A operação policial, que ocorreu no âmbito de inquéritos titulados pelo DIAP [Departamento de Investigação e Ação Penal] de Porto Este-Penafiel, deu também cumprimento a seis mandados de detenção.

A edição online do Correio da Manhã refere que entre os detidos na operação se encontram-se cinco guardas prisionais.

Fonte oficial da Direção Geral de Reinserção e Serviços Prisionais nada adiantou a este propósito, mas referiu que a força especial da Guarda Prisional colaborou hoje com a Polícia Judiciária em buscas realizadas que se estenderam, além de cadeia de Paços de Ferreira, aos estabelecimentos prisionais do Porto, Santa Cruz do Bispo - masculino, Vale de Judeus e Monsanto.

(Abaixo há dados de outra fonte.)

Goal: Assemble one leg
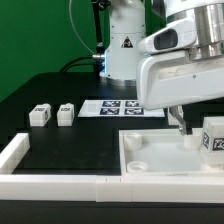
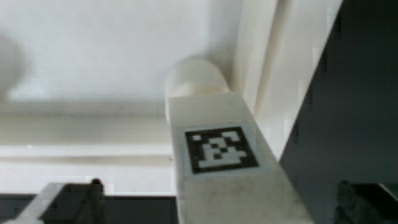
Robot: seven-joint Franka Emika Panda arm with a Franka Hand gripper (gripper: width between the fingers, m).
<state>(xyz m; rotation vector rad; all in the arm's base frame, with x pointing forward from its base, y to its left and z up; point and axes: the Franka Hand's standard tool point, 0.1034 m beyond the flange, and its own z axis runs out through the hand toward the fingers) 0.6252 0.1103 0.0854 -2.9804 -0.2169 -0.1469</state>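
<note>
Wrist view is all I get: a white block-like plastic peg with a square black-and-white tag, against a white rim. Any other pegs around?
Observer: Yes. Two more small white plastic legs with tags, the outer leg and the inner leg, stand side by side on the black table, toward the exterior view's left.
Operator: Anything else on that table?
Observer: The thin flat white marker board lies to the exterior view's right of those legs.

Black, matte surface (image 1: 70,145). Toward the exterior view's left, first leg (image 1: 40,115) just beside second leg (image 1: 65,114), both small, white, tagged. Behind, marker board (image 1: 120,107) lying flat. Toward the right, large white panel (image 1: 165,160). Along the near edge, white rail (image 1: 60,183).
</note>
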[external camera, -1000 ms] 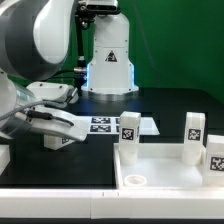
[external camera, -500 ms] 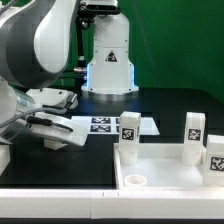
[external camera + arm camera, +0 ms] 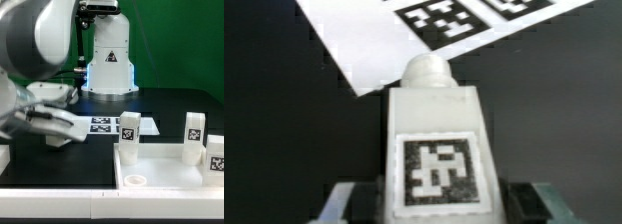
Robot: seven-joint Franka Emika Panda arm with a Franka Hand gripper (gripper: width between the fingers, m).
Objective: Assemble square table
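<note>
Glossy white-and-grey rounded arm, black cable, white base.

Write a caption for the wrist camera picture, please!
The end effector straddles a white table leg with a black-and-white tag, lying on the dark table beside the marker board.

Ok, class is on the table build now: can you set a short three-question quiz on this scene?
1. In the exterior view, how many legs stand upright by the top?
2. True or false: the marker board lies flat on the black table.
3. In the wrist view, what lies between the fingers of the end effector?
A. a tagged leg
B. the marker board
C. the top

Key: 1. three; 2. true; 3. A
</note>
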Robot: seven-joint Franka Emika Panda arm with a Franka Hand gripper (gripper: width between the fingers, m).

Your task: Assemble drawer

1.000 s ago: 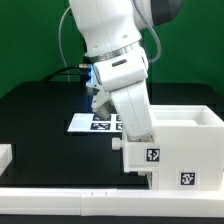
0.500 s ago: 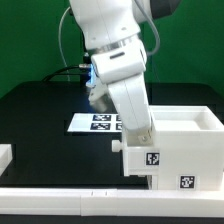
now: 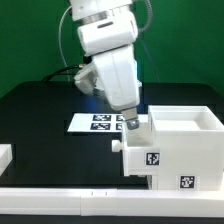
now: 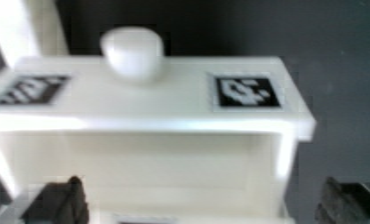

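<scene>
The large white hollow casing [image 3: 190,140] stands at the exterior view's right, with tags on its near face. A smaller white tray box [image 3: 148,155] with a tag and a round knob [image 3: 120,145] sits at the casing's left end, against it. My gripper [image 3: 131,122] hangs just above the tray box's top edge. In the wrist view the tray box [image 4: 146,110] shows two tags and its knob [image 4: 132,50]. My gripper [image 4: 205,202] is open, with its dark fingertips [image 4: 61,200] wide apart on either side of the box and nothing held.
The marker board [image 3: 98,122] lies on the black table behind the arm. A small white part [image 3: 5,156] sits at the exterior view's left edge. A long white bar [image 3: 60,196] runs along the front.
The arm has risen and swung towards the exterior view's left. The gripper now stands higher over the tray box. The casing and tray box have not moved.
</scene>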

“Esta Direção-Geral reitera a sua disponibilidade de combate constante às atividades ilícitas em contexto prisional e de colaboração permanente com as autoridades policiais e judiciais, uma vez que, como tem sido repetidamente afirmado, tem tolerância zero para com todo o tipo de atividades ilícitas”, sublinhou a Direção-Geral.

Sublinhando que se trata de atividades “praticadas por um número muito diminuto de trabalhadores”, releva, contudo, que “mancham o bom nome dos serviços e da esmagadora maioria dos profissionais que, com honestidade e dedicação, neles trabalham”.

A operação de buscas foi coordenada pelo Ministério Público e devidamente articulada com a Polícia Judiciária, que anunciou esclarecimentos adicionais sobre o caso na tarde de hoje.